Librarians have said they are “angry and depressed" at the wave of library cutbacks announced since the comprehensive spending review in October but feel “powerless" because they cannot speak openly about them. The Reading Agency director Miranda McKearney has called the scale of library job losses involved “scary".
At least 25 local authorities have announced new proposals for cost-cutting to their library services since the October review, with fresh details emerging almost every day. Because many of the proposals are provisional and involve different options, it is unclear what the exact number of individual libraries and librarian posts already at risk.
Last year the statistical body CIPFA, which measures library book lending, found that almost 1,000 librarians lost their jobs, with 24,765 left in their posts at the end of March 2010. But this year the downsizing could escalate, with some councils proposing a worst-case scenario loss of up to half their libraries, and recent proposals including the axing of 20 smaller libraries in Leeds, and up to 23 out of 42 libraries set to go in North Yorkshire. Further closures in Dumfries and Galloway and in Barnsley are among the latest announcements.
In Wiltshire some accounts suggest that just 10 librarians are intended to remain in place across the entire county, which has 34 libraries. A spokesperson for Wiltshire Council denied this was the case, but said that the council was “looking to get 240 managers out of about 550 across the council to apply for voluntary redundancy", and that library workers with management experience were among those receiving letters to that effect.
Some local authorities are following a trend called “management delayering", involving fewer lines of management between the chief executive and the front line, while others are employing “channel shift", automating as much of the council's contact with the public as possible, through the internet or call centres. It is believed that in some areas the entire library workforce has been told it is at risk.

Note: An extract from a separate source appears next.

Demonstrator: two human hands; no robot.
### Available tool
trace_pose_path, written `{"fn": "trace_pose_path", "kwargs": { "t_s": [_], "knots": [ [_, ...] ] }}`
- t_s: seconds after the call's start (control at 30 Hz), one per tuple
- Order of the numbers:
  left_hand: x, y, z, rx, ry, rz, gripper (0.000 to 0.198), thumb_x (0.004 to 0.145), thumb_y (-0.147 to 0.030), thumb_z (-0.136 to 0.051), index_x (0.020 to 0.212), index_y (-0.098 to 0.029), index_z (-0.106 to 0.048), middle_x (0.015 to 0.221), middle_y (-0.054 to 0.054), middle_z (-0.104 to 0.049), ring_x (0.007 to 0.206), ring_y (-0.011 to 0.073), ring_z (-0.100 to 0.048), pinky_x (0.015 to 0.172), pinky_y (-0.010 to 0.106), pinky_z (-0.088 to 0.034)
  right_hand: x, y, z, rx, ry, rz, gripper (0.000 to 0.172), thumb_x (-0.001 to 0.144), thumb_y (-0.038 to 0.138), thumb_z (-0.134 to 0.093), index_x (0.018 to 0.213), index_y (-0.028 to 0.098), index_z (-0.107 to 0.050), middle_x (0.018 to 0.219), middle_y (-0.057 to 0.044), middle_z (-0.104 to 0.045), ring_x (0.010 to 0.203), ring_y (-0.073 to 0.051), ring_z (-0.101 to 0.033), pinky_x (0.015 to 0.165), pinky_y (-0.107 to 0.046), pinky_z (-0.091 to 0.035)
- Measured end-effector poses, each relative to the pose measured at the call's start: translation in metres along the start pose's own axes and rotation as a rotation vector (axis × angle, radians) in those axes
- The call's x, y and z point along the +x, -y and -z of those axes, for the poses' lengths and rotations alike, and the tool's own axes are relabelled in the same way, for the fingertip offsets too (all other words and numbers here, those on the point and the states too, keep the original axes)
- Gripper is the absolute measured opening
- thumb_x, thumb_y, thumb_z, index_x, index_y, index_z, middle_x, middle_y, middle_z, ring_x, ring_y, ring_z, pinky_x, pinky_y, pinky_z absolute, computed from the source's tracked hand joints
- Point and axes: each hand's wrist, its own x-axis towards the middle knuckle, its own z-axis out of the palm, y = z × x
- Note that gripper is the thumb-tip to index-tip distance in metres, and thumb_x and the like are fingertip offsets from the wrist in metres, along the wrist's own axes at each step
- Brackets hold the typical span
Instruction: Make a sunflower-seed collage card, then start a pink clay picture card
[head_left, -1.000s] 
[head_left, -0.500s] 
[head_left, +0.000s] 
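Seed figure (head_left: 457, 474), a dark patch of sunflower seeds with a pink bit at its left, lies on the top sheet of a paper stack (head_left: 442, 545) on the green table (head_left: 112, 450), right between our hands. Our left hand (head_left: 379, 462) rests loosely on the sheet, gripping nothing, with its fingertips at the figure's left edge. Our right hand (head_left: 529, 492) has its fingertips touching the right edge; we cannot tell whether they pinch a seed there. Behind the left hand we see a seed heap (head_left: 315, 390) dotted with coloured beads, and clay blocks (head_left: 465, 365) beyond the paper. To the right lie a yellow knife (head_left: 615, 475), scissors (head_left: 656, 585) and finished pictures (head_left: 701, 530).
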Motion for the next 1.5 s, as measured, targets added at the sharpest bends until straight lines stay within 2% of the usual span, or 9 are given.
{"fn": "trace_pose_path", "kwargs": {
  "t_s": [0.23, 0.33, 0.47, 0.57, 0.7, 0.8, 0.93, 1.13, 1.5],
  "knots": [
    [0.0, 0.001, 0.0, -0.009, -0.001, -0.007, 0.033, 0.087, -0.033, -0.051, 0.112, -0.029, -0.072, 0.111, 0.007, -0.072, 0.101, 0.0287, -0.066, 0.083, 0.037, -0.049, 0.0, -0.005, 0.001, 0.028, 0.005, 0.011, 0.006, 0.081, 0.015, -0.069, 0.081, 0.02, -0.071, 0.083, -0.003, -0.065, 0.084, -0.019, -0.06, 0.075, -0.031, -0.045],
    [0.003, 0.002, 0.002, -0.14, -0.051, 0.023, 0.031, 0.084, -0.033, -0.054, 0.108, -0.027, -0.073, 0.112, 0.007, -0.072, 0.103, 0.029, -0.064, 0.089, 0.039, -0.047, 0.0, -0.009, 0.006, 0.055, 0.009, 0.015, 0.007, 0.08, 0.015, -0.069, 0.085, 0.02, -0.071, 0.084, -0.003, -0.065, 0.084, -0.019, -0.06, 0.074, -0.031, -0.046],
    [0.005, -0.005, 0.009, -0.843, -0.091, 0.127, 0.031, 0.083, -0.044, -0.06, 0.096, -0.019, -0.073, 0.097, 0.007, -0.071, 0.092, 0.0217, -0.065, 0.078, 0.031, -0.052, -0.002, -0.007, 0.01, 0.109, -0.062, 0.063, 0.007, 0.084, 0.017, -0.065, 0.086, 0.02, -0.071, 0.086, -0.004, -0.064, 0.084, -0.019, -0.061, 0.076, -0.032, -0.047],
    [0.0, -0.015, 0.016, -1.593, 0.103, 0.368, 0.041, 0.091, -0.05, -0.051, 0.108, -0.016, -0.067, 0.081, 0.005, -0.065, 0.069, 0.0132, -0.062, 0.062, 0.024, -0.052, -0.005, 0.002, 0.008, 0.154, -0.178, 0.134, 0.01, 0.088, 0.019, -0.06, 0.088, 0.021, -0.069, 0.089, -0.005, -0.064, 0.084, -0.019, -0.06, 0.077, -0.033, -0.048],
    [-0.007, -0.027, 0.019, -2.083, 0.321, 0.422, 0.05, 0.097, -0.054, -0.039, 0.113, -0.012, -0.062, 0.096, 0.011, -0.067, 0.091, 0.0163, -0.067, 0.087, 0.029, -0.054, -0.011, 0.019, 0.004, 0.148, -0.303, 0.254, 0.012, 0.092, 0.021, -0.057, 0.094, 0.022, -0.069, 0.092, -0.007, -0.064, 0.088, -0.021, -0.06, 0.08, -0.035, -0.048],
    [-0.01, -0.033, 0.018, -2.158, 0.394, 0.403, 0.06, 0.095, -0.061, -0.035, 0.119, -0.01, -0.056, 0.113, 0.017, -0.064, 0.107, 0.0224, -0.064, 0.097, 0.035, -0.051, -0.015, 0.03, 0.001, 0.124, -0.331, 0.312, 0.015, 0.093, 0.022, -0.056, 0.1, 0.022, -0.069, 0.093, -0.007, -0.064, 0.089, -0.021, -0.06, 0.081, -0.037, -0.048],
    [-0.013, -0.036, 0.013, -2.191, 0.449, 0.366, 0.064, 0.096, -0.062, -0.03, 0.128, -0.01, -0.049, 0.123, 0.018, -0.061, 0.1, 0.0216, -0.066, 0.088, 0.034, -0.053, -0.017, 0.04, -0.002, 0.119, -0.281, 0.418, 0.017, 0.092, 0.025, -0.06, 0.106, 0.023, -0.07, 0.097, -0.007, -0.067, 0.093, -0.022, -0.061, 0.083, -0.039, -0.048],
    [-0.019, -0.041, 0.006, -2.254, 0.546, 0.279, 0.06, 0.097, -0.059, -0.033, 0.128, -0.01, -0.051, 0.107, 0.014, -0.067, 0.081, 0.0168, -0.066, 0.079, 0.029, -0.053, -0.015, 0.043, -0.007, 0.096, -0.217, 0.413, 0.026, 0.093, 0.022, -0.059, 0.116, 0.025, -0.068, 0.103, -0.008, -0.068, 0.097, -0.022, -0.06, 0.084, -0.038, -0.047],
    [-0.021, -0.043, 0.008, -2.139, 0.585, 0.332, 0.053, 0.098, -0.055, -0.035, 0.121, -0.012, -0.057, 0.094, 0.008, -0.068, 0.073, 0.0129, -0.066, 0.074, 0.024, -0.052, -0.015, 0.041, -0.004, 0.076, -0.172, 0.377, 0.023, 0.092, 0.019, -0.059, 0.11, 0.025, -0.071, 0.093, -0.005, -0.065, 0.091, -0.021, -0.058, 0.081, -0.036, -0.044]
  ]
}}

Many library workers say they are unable to speak out because of fear they will lose redundancy payments if they breach confidentiality clauses in their contracts. One member of staff, who would only speak anonymously, said: “As angry and depressed as people are, when I raise the issue of why so many people in the profession are not talking to customers or the press about the dismantling of our services, people admit fear and powerlessness. There is great frustration that no one is taking the lead. I very much get the feeling that everyone is too fearful to stick their necks out as it would be professional suicide."
At The Reading Agency Miranda McKearney said: “What's clear is, lots of staff are going. One risk is that it is the specialist staff, the staff who push the reader development movement. In some authorities they are definitely being targeted." She added: “The worst I've heard of is that 60% of specialist staff [in one library service] are going. It's really scary."
A spokesperson for the Local Government Association (LGA) said: “Library services are a non-statutory service in that councils are not legally obliged to provide a library in every town. They have to provide a service, but there doesn't need to be a library—you could provide a mobile library, for example. Councils are legally obliged to provide other services, such as protecting vulnerable children and adults, and they are very expensive. We have a 28% reduction in funding over four years, so popular non-statutory services like libraries and leisure centres are being reduced. But it is very much a local decision and all councils will consult with local residents." The spokesperson added: “We have to be honest with people. We can't pretend we will be able to provide the same level of service in future."
Confidentiality agreements were part of the terms and conditions set by each individual council as an employer in its own right, the LGA spokesperson added.